16. Berdebar (lagi)

84.1K 7.4K 50
                                    

“Ya, Mas?” tanyaku ramah.

“Ke ruangan saya sekarang!” judes Dewa.

Hari ini bos kampretku itu terus marah-marah. Sepertinya pria itu sedang dalam fase IMS* ( Irritable Male Syndrom) atau PMS versi cowok. Sungguh aku benci ini, karena Dewa yang biasanya menyebalkan kini seribu kali lipat lebih menyebalkan.

“Baik,” ujarku seraya mematikan telepon.

Aku menghela napas panjang untuk menenangkan diri. Seharian ini aku dikerjai Dewa habis-habisan dan sumpah kalau punya kesempatan aku ingin sekali menimpuk kepala bocah tengik itu dengan stilleto. Seperti tadi pagi, Dewa memintaku membuatkan ia teh hangat dengan takaran satu sendok gula.

Aku mengikuti kemauannya, tapi tetap saja pekerjaanku salah. Karena rasa teh di pantry tidak seperti teh chamomile yang biasa pria itu minum.

Demi Keanu Reeves yang gantengnya nggak abis-abis itu. Jelaslah bos tehnya beda. Teh di pantry, kan, cuma teh murahan yang belinya aja pas ada diskonan. Jadi, jangan berharap rasanya enak kaya teh chamomile yang biasa lo minum kampret!
Setelah emosi yang bergejolak di dadaku memudar, aku segera mengetuk pintu ruangan Dewa dan segera masuk saat bosku itu mengizinkan.

“Ada yang bisa saya bantu, Mas?”

“Tolong carikan laporan penjualan tahun lalu di ruang arsip!” perintahnya tanpa repot-repot melihat ke arahku. Sepertinya kertas-kertas di mejanya lebih menarik.

“Baik.” Setelah itu aku segera keluar dari ruangan Dewa dan segera turun ke ruang arsip yang ada di lantai empat.

“Eh, Mbak Pita, ada yang bisa saya bantu, Mbak?” tanya Rama—petugas ruang arsip.

Aku mengangguk dengan senyuman lebar. “Iya, Ram. Tolong cariin laporan penjualan tahun lalu, ya!” seruku.

Pria berkemeja biru itu mengangguk mengerti. “Tunggu sebentar, ya, Mbak,” ujarnya.

Pria itu pun mulai mencari dokumen di rak atas. Tak menunggu lama arsip yang berisi laporan penjualan ditemukan dan Rama langsung memberikannya padaku.

Thanks, Ram,” ujarku setelah menerima map berwarna kuning itu.

Rama mengangguk. “You’re welcome, Mbak Pita.”

Aku segera pergi dari ruangan arsip dan segera menaiki lift menuju lantai lima. Setelah itu aku segera masuk ke ruangan Dewa dan memberikan berkas yang diminta oleh bosku itu.
Dewa mengangguk. “Thanks,” ujarnya. “Oh, ya, Pitaloka bisa tolong cocokan dokumen ini dengan data yang ada di laptop saya? Kalo ada yang beda langsung coret saja.”

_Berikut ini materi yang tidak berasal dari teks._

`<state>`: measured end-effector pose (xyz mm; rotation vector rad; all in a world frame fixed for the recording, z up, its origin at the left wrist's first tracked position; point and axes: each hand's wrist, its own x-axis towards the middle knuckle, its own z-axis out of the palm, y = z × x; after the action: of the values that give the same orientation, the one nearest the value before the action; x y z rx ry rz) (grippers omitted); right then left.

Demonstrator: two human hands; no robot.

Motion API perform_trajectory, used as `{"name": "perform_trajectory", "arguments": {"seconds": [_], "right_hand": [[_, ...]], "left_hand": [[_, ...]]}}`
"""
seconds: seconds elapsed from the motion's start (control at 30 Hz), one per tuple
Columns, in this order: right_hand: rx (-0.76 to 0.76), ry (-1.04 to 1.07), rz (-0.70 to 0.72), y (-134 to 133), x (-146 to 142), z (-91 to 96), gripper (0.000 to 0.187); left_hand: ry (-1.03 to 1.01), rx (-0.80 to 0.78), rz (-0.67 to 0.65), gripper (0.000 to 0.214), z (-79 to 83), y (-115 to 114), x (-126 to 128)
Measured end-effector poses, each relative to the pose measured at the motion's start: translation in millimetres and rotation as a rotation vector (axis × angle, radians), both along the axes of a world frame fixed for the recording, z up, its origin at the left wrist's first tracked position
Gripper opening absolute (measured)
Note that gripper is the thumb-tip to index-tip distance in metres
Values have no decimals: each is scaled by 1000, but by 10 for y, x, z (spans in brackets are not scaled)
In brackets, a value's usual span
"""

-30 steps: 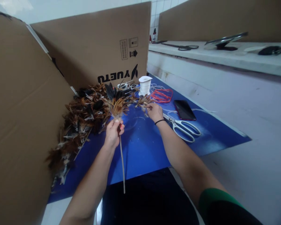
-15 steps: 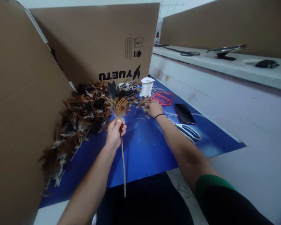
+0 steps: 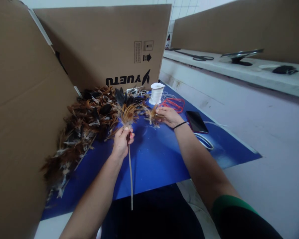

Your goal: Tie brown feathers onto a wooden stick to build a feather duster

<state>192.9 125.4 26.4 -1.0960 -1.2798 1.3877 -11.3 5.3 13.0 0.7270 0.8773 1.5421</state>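
My left hand (image 3: 122,141) is closed around a feather duster (image 3: 127,114), just below its head. Brown and black feathers fan out upward, and its thin pale stick (image 3: 131,176) hangs down past the table's front edge. To the right, my right hand (image 3: 169,117) pinches a small tuft of brown feathers (image 3: 153,115), at or just above the blue tabletop. A large heap of brown, black and whitish feathers (image 3: 84,122) lies left of and behind my left hand. Scissors (image 3: 204,141) lie partly hidden under my right forearm.
A white ribbon spool (image 3: 156,94) and red cord (image 3: 173,104) sit behind my right hand; a phone (image 3: 196,121) lies right of it. Cardboard panels (image 3: 99,43) wall the table's left and back. A white ledge (image 3: 214,68) runs along the right, carrying other items.
My right hand has turned and shifted slightly right, with the tuft of feathers between its fingers. The forearm now covers more of the scissors. My left hand stays nearly still with the duster.
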Motion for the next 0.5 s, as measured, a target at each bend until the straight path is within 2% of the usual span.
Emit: {"name": "perform_trajectory", "arguments": {"seconds": [0.07,0.13,0.2,0.27,0.3,0.37,0.5], "right_hand": [[-10,-76,39,-26,3,-52,24],[34,-251,-44,-15,16,-108,17],[190,-514,-244,1,36,-136,11],[417,-761,-432,-7,45,-119,18],[510,-843,-476,-26,37,-98,20],[590,-917,-430,-88,-19,-50,18],[490,-1020,-154,-254,-264,-39,17]], "left_hand": [[5,6,-2,20,-3,6,-2],[10,13,0,19,-6,14,-5],[16,18,6,18,-10,23,-10],[22,20,14,18,-15,29,-16],[24,21,17,19,-18,31,-18],[27,23,17,19,-24,32,-22],[31,24,6,20,-34,31,-28]]}}
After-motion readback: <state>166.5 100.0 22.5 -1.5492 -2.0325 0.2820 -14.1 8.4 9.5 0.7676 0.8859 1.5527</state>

Aku mengangguk mengerti, kemudian segera mengerjakan tugas yang diberikan Dewa. Beberapa hari ini pria itu memang sedang dipusingkan oleh masalah penjualan restoran tahun lalu, karena data penjualan yang dimiliki Dewa justru bertolak belakang dari data yang dipegang tim penjualan. Membuat laporan keuangan berantakan dan restoran mengalami kerugian yang memang tidak terlalu banyak, tapi juga tidak bisa dibilang sedikit juga.

Aku memijit leherku yang pegal karena terlalu lama menunduk melihat laptop. Setelah itu aku melirik jam tangan yang melingkar di lenganku. Pukul 12:10 WIB, tandanya jam makan siang sudah lewat sepuluh menit lalu.

Setelah membereskan dokumen dan mematikan laptop, aku segera menghampiri meja Dewa untuk menginfokan jika sekarang sudah waktunya makan siang. Pria itu sejak tadi begitu fokus dengan pekerjaannya. Aku yakin dia tak sadar jika jam makan siang sudah lewat sepuluh menit lalu.

“Mas, sudah waktunya makan siang,” infoku.

Dewa melihat arloji yang melingkar di lengan kiri, kemudian melepas kacamata dan memijat pangkal hidungnya. “Kamu makan duluan saja, Pitaloka. Saya masih ada pekerjaan yang belum selesai. Tanggung,” ujarnya.